Look over the entries that follow and work out how many lines contain "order". State the number only.

Records from a dataset:
★ ★ ★ ★ ★ ★ ★

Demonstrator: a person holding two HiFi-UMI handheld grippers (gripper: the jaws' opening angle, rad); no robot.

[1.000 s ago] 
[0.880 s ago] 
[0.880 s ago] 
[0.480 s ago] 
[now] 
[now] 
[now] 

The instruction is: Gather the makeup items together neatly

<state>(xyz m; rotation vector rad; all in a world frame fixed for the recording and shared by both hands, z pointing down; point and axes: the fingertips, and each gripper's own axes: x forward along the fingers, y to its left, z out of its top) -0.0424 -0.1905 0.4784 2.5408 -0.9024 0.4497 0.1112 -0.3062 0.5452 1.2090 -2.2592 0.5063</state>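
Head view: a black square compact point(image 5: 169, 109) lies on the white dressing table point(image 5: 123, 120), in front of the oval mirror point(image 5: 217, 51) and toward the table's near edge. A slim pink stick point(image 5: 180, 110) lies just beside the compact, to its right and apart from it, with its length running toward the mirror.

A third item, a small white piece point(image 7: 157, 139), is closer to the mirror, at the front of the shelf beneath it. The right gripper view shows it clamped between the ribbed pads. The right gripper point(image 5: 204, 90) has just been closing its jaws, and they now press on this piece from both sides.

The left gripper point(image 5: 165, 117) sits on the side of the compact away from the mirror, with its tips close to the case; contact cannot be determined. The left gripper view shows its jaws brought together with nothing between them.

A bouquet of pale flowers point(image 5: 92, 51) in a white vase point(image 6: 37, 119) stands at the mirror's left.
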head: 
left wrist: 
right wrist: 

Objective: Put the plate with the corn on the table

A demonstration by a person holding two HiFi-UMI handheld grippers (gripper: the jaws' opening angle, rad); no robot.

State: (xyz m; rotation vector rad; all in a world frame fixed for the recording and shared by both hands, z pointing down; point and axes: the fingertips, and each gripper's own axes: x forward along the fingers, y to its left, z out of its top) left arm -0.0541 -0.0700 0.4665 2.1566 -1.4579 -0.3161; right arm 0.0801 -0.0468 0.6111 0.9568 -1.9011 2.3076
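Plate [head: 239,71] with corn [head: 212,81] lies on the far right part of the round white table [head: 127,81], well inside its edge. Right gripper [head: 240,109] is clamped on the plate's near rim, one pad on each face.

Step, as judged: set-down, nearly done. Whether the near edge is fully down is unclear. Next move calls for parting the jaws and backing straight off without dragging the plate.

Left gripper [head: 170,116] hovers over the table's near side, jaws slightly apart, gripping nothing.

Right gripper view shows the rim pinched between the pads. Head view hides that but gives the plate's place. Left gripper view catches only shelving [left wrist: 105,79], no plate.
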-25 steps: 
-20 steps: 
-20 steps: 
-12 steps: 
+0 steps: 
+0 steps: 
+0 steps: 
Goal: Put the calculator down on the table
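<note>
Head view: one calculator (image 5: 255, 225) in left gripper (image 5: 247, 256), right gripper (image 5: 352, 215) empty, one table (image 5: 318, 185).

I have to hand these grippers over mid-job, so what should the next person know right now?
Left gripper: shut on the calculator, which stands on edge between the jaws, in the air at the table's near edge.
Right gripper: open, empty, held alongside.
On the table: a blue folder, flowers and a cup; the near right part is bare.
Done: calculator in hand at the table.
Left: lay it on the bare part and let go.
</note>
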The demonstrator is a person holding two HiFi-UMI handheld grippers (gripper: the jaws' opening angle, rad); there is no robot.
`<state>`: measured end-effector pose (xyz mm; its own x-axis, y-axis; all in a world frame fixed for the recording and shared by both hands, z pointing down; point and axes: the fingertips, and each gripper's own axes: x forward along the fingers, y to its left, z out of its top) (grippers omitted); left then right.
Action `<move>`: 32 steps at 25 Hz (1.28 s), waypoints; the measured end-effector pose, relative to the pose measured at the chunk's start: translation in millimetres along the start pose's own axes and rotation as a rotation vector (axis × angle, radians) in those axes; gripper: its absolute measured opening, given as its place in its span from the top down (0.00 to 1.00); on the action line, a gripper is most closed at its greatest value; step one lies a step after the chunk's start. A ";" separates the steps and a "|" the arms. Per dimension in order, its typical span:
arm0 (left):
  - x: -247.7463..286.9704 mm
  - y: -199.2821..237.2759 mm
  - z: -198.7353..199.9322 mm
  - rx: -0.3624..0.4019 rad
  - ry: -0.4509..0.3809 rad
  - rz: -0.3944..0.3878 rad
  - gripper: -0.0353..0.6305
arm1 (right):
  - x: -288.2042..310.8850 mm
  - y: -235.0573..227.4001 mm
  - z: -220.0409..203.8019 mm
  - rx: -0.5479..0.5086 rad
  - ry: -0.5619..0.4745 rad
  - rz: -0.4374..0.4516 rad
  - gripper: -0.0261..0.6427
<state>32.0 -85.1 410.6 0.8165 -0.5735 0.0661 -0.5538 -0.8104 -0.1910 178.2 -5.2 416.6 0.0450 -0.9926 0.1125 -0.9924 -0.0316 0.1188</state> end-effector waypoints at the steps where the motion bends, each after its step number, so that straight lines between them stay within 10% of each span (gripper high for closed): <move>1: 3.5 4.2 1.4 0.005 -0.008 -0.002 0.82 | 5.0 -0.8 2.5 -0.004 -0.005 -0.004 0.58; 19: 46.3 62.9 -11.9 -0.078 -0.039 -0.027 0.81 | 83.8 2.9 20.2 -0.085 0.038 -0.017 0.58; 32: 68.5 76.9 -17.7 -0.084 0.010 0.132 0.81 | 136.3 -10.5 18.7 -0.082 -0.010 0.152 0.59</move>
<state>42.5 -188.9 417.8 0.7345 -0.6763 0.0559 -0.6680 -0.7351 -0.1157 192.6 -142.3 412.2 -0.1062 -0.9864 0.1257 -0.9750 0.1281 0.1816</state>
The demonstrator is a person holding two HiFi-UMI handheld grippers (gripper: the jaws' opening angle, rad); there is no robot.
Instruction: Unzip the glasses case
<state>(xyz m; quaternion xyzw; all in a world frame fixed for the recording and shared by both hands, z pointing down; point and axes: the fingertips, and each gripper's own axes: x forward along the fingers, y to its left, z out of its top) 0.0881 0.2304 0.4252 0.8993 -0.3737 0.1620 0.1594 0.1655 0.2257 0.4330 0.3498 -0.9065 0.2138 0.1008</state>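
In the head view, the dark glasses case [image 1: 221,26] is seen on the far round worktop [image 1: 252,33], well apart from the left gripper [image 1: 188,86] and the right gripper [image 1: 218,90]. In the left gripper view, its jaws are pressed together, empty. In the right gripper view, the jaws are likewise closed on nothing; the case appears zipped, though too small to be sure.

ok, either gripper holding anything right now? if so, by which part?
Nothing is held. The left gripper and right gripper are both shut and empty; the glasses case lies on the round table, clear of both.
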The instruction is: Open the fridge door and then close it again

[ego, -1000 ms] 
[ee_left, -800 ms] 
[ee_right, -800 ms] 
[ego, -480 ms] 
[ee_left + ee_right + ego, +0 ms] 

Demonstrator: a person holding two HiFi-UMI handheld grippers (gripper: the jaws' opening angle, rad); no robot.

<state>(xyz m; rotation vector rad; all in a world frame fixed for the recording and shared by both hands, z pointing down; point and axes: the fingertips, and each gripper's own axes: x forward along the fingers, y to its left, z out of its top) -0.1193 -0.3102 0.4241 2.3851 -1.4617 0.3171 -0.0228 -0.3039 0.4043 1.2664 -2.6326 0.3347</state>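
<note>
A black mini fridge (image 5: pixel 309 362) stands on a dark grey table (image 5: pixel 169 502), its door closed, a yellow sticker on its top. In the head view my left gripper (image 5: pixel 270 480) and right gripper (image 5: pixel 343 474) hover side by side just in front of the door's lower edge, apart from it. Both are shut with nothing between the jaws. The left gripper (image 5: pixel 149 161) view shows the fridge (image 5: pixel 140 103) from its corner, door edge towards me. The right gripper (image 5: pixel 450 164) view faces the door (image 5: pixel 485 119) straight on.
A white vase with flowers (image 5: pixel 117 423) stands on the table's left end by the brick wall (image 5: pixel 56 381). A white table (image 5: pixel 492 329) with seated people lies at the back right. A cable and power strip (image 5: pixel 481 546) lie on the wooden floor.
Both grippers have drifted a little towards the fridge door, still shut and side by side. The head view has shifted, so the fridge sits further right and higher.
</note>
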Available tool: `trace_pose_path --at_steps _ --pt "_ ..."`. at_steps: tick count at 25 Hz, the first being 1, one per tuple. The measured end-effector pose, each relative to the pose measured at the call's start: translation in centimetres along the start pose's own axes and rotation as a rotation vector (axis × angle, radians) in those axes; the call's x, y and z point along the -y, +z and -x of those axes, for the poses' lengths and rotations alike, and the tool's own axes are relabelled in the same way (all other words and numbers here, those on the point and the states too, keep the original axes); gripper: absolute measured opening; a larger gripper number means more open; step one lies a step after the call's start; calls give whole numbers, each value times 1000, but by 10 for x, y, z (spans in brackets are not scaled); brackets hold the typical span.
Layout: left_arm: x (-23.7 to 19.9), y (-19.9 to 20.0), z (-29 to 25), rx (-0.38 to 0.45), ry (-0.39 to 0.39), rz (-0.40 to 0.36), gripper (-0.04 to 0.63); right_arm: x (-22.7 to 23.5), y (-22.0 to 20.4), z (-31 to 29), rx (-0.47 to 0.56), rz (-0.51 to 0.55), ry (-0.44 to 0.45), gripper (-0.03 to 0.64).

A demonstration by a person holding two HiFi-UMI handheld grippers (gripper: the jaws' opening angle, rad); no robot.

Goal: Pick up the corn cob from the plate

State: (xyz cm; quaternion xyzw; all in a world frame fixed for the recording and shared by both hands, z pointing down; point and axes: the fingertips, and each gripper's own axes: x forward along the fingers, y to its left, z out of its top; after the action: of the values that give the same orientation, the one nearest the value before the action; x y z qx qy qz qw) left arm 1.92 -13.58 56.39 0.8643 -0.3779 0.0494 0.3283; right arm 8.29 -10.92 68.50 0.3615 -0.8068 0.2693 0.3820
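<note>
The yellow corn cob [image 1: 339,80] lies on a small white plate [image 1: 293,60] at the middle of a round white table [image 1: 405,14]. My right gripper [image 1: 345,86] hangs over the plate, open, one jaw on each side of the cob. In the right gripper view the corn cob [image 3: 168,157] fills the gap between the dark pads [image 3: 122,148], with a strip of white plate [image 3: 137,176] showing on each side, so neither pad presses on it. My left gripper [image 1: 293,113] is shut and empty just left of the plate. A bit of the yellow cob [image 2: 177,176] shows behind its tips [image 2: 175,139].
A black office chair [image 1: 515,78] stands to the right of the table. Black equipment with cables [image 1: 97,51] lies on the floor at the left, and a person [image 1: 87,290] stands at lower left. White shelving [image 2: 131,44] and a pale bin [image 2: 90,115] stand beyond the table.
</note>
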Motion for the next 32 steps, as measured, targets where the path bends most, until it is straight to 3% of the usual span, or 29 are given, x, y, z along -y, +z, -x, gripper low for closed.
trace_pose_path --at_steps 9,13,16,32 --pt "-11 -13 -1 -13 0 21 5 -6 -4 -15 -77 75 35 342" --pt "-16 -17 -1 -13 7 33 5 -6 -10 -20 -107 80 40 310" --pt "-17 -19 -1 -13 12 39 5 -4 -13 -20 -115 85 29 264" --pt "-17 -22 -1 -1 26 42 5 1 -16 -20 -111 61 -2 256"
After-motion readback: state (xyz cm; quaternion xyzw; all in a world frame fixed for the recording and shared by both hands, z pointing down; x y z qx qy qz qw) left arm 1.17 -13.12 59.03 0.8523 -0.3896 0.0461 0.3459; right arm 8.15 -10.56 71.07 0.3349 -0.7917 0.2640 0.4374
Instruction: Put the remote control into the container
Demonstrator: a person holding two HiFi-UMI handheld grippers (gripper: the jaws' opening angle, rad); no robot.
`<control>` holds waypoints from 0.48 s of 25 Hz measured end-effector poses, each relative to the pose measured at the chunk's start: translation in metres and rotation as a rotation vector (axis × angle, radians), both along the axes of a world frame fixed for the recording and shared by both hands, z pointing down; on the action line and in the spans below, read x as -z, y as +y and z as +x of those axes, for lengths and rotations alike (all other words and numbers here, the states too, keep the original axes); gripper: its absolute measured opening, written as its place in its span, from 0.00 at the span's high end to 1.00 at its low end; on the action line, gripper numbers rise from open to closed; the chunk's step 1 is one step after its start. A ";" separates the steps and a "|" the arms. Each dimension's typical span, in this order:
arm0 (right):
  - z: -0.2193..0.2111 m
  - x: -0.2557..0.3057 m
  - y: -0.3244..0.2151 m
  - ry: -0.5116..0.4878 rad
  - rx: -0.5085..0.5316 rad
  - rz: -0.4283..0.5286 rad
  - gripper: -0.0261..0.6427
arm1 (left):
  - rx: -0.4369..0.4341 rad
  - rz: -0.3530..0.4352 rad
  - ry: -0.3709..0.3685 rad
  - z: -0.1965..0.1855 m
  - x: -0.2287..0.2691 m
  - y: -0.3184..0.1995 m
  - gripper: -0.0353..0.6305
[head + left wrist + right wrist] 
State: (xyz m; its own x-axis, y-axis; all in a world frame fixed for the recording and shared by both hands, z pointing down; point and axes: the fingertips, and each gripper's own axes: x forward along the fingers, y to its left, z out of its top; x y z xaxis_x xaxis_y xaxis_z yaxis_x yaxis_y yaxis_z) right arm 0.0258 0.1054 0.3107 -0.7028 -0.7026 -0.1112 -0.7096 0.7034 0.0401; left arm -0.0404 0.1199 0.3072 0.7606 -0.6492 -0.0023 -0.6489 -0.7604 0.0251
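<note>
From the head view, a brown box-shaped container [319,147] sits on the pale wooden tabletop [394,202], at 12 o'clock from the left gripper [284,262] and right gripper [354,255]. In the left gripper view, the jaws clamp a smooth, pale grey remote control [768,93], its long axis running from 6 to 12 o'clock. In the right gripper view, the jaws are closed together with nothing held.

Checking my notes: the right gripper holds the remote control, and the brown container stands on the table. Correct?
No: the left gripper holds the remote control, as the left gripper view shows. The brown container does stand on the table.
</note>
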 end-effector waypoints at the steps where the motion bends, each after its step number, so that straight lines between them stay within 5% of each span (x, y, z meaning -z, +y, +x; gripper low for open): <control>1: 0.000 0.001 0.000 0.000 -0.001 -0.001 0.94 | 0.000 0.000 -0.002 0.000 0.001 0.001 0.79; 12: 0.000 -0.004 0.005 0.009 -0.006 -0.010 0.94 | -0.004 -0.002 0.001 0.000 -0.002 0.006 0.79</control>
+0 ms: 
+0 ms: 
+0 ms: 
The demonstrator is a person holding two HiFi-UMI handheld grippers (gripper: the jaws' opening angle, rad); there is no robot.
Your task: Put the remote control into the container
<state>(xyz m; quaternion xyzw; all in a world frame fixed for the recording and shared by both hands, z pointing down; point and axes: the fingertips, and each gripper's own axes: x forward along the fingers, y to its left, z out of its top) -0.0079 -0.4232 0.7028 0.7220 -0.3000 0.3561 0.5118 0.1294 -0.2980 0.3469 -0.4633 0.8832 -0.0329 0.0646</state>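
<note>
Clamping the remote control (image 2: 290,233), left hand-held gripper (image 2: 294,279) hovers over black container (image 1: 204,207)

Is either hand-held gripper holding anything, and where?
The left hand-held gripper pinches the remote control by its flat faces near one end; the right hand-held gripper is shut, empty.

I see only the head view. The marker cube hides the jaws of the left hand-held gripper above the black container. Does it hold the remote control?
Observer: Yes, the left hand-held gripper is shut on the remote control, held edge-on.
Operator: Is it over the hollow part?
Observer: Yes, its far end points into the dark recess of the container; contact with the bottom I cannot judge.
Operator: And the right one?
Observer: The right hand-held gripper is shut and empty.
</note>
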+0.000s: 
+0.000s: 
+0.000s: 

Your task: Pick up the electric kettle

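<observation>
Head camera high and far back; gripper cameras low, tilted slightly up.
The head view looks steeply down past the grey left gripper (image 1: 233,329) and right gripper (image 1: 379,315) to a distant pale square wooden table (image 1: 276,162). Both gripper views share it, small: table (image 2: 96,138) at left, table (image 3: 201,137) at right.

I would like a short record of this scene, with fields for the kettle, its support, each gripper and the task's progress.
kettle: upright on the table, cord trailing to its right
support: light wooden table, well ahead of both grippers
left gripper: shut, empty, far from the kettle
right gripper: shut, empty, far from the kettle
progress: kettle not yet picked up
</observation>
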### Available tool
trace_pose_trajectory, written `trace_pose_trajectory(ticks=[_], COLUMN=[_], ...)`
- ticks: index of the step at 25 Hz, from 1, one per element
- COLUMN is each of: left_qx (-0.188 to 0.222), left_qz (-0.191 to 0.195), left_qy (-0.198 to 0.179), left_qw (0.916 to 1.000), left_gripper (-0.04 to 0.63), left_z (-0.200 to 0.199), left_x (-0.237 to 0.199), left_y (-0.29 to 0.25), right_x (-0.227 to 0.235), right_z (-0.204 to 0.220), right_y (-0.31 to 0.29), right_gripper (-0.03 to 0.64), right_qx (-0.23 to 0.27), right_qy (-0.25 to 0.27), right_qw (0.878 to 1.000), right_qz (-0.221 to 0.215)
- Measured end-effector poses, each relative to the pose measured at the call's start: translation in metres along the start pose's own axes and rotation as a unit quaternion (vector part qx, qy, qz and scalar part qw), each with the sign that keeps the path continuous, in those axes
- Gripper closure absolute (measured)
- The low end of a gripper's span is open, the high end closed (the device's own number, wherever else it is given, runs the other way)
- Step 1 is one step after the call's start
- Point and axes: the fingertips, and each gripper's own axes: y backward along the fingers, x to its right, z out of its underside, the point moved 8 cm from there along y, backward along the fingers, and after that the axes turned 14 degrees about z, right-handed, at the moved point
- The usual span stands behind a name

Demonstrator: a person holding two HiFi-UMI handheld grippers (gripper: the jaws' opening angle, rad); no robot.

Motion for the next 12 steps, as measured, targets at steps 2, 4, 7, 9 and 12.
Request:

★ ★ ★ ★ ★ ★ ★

**OUTPUT**.
2